-- Aim of the task --
Would you please copy all of the data exactly, skipping the images?

==================================================

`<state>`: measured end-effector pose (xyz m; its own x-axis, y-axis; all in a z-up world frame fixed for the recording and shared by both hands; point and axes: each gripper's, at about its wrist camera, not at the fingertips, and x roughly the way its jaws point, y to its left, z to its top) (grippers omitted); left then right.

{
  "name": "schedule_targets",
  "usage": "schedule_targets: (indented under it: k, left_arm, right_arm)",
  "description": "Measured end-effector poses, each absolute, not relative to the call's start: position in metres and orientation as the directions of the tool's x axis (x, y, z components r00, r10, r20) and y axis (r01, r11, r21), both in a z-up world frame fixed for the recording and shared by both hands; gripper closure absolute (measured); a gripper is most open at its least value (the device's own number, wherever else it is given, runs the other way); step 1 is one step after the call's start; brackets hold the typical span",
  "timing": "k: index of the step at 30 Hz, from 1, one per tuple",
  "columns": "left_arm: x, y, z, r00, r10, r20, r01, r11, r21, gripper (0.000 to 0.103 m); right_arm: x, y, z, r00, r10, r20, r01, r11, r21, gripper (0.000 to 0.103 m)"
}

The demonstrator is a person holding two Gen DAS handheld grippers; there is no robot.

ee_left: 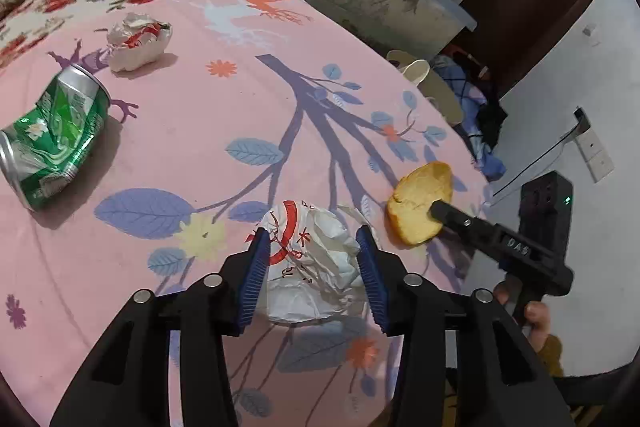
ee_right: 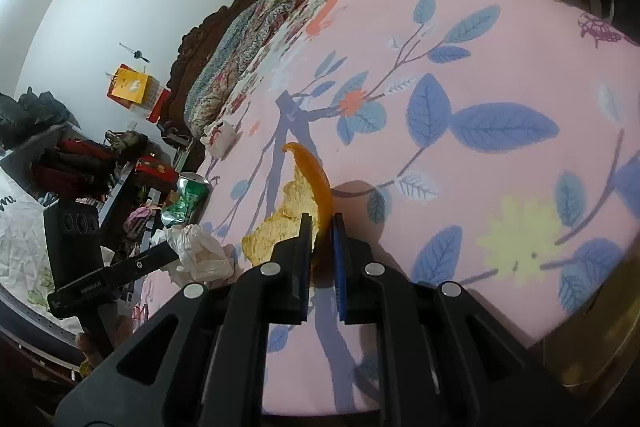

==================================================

-- Exercise solution --
`<state>`: measured end-effector pose (xyz m; its own x-axis, y-axis; all in a z-up world frame fixed for the recording and shared by both hands; point and axes: each gripper's, at about its wrist camera, not at the fingertips, and x roughly the way its jaws point, y to its left, z to its top) (grippers omitted); left then right.

{
  "name": "schedule_targets",
  "usage": "schedule_targets: (indented under it: k, left_arm, right_arm)",
  "description": "Measured end-effector poses, each absolute, not relative to the call's start: position in metres and orientation as the directions of the tool's x axis (x, y, z components r00, r10, r20) and y axis (r01, r11, r21), both in a z-up world frame fixed for the recording and shared by both hands; gripper closure absolute (measured); a gripper is most open at its least value (the device's own number, wherever else it is given, runs the other way); step 1 is one step after the call's start; brackets hold the typical span",
  "timing": "k: index of the step at 30 Hz, from 1, one per tuple",
  "columns": "left_arm: x, y, z, r00, r10, r20, r01, r11, r21, gripper (0.000 to 0.103 m); right_arm: x, y, z, r00, r10, r20, r01, r11, r21, gripper (0.000 to 0.103 m)"
}

The demonstrator is a person holding two Gen DAS handheld grippers; there is no robot.

ee_left: 
ee_right: 

This exercise has nothing more to it.